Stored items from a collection
┄┄┄┄┄┄
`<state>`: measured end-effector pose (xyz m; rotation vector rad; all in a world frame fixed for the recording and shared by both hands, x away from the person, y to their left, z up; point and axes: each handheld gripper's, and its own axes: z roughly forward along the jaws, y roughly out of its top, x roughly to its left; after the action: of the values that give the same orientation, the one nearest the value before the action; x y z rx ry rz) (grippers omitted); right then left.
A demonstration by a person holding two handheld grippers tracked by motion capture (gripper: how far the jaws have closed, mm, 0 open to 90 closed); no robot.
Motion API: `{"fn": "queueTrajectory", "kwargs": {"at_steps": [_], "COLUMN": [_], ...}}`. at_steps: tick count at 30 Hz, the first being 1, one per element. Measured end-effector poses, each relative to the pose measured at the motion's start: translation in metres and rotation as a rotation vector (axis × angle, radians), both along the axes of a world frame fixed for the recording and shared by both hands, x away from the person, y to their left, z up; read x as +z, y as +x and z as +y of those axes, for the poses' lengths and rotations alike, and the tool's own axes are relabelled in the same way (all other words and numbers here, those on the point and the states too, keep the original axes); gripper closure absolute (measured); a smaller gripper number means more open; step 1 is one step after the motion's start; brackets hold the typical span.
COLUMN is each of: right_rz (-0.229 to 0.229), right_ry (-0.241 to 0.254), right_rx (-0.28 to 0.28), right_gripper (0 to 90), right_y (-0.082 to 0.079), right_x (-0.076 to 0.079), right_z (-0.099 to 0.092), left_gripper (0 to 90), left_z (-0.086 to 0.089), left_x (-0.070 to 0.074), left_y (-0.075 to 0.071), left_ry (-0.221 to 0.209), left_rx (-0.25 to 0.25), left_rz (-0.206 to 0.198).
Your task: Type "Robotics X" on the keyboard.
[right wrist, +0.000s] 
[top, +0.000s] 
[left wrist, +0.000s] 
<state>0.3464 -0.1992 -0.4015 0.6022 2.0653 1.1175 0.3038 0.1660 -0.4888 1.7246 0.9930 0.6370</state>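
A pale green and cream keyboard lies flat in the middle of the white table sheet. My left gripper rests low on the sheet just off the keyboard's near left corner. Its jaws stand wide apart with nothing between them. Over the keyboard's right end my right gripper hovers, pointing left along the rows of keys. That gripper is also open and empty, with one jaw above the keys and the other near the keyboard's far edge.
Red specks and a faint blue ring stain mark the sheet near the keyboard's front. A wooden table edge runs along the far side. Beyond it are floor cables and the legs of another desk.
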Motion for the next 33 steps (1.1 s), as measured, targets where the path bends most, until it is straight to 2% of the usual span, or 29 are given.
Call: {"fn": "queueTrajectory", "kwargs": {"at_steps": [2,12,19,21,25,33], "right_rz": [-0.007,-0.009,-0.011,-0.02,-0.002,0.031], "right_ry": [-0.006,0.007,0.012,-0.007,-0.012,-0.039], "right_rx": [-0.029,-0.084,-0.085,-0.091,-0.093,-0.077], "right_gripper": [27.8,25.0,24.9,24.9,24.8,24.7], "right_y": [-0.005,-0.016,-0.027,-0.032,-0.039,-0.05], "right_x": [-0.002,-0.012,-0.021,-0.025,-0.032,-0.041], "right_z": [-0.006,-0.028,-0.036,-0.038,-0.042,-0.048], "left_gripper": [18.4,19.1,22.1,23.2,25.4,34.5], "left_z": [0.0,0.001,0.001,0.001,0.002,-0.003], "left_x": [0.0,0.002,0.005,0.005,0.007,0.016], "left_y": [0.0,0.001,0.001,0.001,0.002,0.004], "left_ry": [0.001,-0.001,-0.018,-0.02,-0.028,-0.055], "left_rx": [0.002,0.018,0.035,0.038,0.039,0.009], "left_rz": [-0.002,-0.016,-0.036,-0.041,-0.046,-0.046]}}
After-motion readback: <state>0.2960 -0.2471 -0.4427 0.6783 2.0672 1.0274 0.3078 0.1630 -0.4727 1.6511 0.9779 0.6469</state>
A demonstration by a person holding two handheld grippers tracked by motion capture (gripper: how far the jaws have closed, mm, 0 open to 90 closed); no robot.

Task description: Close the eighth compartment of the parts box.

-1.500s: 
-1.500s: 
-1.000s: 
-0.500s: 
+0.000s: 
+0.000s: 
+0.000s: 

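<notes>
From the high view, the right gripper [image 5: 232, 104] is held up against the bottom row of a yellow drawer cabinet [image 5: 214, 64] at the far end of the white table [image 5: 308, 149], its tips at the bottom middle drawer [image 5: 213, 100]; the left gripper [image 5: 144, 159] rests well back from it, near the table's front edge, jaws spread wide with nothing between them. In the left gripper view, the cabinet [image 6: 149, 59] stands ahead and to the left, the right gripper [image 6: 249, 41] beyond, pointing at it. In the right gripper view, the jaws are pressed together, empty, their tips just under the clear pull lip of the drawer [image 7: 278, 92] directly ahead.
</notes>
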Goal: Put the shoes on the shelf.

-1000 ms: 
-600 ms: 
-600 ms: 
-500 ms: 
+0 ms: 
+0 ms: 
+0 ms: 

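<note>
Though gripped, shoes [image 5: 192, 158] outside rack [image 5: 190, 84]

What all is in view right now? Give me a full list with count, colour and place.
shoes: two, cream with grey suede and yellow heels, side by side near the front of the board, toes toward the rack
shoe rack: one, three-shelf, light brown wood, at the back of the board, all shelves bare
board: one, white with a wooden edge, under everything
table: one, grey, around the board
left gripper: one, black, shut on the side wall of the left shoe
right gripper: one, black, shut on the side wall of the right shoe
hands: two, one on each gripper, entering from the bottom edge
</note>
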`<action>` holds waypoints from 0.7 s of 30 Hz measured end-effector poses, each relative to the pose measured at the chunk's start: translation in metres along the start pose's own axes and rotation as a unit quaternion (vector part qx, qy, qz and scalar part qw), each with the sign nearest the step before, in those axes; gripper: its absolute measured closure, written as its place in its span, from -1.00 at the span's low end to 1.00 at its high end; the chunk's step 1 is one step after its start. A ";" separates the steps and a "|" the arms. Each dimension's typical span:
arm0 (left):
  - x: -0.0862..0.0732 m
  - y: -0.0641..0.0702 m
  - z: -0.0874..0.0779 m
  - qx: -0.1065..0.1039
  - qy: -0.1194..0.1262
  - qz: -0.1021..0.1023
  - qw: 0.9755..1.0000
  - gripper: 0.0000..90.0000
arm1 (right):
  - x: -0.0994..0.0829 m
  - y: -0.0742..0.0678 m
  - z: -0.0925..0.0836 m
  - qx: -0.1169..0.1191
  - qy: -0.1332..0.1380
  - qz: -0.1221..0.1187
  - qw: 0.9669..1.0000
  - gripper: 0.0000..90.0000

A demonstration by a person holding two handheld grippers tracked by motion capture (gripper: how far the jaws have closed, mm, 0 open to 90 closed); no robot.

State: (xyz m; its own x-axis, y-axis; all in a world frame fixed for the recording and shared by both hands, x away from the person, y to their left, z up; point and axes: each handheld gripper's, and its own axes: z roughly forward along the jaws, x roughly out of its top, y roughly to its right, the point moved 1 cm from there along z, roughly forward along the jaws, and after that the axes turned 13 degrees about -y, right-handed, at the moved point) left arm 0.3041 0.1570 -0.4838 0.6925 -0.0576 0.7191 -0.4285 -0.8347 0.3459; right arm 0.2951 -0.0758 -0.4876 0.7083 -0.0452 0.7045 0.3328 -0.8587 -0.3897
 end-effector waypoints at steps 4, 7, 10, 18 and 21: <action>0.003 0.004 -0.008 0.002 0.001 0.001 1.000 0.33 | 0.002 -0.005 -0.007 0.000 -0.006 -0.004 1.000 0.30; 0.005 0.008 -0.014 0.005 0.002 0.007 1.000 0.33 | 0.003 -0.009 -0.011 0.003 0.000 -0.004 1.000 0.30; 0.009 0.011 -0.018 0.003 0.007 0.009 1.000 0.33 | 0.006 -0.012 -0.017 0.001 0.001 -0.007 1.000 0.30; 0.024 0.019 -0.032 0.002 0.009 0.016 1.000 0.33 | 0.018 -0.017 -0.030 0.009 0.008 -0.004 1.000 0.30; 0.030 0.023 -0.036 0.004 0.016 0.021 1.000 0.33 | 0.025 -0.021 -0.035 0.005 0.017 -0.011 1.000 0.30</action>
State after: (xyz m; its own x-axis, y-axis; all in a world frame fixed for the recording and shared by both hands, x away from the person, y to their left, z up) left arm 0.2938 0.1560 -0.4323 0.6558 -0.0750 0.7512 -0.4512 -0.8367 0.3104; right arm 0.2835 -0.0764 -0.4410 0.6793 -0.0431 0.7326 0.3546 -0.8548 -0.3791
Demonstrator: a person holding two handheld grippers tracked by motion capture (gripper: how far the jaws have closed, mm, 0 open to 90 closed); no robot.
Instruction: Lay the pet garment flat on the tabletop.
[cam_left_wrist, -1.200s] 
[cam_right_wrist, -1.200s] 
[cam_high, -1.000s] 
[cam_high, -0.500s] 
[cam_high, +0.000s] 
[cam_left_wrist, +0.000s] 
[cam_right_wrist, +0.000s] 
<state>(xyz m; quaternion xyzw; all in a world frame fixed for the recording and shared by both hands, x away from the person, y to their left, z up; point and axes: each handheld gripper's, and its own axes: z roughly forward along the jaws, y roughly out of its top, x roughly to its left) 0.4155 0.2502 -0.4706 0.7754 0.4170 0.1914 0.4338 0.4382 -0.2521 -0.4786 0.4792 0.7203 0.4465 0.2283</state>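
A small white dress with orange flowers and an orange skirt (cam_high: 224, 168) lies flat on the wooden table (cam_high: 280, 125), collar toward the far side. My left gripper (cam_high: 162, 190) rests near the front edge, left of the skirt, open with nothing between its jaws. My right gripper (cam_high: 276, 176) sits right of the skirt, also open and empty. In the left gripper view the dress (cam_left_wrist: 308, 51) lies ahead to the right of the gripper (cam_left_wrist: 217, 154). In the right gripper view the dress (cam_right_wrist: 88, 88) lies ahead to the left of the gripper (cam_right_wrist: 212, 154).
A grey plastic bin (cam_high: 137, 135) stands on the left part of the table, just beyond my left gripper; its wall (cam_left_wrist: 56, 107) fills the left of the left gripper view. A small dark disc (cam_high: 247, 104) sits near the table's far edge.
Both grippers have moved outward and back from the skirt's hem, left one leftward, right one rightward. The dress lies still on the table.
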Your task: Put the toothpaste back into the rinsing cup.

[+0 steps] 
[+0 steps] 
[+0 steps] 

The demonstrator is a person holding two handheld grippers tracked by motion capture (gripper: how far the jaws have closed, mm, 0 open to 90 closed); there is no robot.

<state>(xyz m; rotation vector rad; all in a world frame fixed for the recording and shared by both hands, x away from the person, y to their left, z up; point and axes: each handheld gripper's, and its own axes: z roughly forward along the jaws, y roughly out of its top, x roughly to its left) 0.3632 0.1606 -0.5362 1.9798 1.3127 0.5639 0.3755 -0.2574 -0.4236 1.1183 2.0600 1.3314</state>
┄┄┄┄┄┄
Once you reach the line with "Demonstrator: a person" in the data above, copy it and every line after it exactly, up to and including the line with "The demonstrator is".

**Written answer**.
Demonstrator: a person holding two handheld grippers tracked by motion capture (gripper: how far the jaws have closed, mm, 0 open to 90 closed); no robot.
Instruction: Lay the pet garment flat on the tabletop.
[cam_left_wrist, -1.200s] 
[cam_right_wrist, -1.200s] 
[cam_high, -1.000s] 
[cam_high, -0.500s] 
[cam_high, +0.000s] 
[cam_left_wrist, +0.000s] 
[cam_right_wrist, +0.000s] 
<state>(xyz m; quaternion xyzw; all in a world frame fixed for the recording and shared by both hands, x away from the person, y to their left, z up; point and axes: each handheld gripper's, and its own axes: z roughly forward along the jaws, y roughly out of its top, x roughly to its left) 0.4155 0.2502 -0.4706 0.7754 0.4170 0.1914 0.4338 0.4382 -0.2521 -0.4786 0.4792 0.7203 0.4465 0.2283</state>
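A small white dress with orange flowers and an orange skirt (cam_high: 224, 168) lies flat on the wooden table (cam_high: 280, 125), collar toward the far side. My left gripper (cam_high: 162, 190) rests near the front edge, left of the skirt, open with nothing between its jaws. My right gripper (cam_high: 276, 176) sits right of the skirt, also open and empty. In the left gripper view the dress (cam_left_wrist: 308, 51) lies ahead to the right of the gripper (cam_left_wrist: 217, 154). In the right gripper view the dress (cam_right_wrist: 88, 88) lies ahead to the left of the gripper (cam_right_wrist: 212, 154).
A grey plastic bin (cam_high: 137, 135) stands on the left part of the table, just beyond my left gripper; its wall (cam_left_wrist: 56, 107) fills the left of the left gripper view. A small dark disc (cam_high: 247, 104) sits near the table's far edge.
Both grippers have moved outward and back from the skirt's hem, left one leftward, right one rightward. The dress lies still on the table.
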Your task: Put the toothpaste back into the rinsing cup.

[+0 steps] 
[+0 steps] 
[+0 steps] 

The demonstrator is a person holding two handheld grippers tracked by motion capture (gripper: how far the jaws have closed, mm, 0 open to 90 closed); there is no robot.

The response is now complete.